Casa-museo F. I. Chaliapin
La casa en la que Fiódor Chaliapin pasó sus últimos años antes de emigrar a Francia fue decorada y renovada bajo su control personal. En ese momento, se instaló gas, agua corriente y teléfono en las habitaciones, lo que en aquellos años era una rareza y costaba mucho incluso en Moscú.
Entre los visitantes de Chaliapin se encontraban a menudo conocidos artistas y figuras públicas de la época, como Máximo Gorki, Leónid Andréyev, Alexander Kuprin, Valentín Serov, Serguéi Rajmáninov, Iván Bunin y Konstantin Stanislavski.

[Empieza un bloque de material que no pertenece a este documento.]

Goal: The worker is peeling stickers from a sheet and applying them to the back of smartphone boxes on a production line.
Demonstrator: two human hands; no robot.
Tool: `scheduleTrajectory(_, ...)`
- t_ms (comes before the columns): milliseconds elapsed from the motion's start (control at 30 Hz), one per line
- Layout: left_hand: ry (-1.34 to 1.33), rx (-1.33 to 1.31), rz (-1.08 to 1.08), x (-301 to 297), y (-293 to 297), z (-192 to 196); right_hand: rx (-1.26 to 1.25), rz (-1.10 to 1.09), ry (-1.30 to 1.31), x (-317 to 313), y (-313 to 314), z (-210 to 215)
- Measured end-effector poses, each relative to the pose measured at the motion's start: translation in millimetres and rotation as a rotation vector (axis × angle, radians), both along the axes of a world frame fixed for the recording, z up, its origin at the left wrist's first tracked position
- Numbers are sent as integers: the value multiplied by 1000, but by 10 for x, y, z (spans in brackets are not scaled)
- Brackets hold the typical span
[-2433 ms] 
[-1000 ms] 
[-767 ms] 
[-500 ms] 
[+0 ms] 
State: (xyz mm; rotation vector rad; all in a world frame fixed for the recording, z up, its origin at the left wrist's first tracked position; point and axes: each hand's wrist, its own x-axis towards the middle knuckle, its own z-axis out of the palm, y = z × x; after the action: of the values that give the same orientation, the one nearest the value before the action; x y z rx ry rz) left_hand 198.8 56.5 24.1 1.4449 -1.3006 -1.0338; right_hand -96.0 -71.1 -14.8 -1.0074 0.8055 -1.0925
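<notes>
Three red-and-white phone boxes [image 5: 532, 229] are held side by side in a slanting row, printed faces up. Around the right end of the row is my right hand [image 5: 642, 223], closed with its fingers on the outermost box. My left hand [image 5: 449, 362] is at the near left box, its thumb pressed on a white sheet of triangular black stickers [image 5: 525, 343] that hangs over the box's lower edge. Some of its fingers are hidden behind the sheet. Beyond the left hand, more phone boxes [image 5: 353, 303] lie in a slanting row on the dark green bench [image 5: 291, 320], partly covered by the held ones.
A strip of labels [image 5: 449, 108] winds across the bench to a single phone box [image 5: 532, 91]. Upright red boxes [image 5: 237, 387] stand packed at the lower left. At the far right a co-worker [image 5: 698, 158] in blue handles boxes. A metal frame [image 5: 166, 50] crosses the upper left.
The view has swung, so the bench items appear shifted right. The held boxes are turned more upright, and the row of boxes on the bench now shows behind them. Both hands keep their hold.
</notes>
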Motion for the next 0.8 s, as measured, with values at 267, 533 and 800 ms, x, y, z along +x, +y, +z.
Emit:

En 1978, antes de los Juegos Olímpicos de 1980, se planeaba demoler el edificio, pero gracias a los esfuerzos de un grupo de artistas y la primera esposa de Chaliapin, se decidió convertirlo en museo. El propio Fiódor Ivánovich a menudo recordaba su casa y sentía una profunda nostalgia por la Rusia que había dejado atrás.
"Nuestra mansión estaba amueblada de manera sencilla, pero sólida; su principal adorno era la biblioteca de mi padre, reunida en su mayor parte por A. M. Gorki. El lujo en nuestra casa era el billar, comprado por mi madre para mi padre, quien disfrutaba de este juego", recordaba la hija del artista, Irina Chaliapina.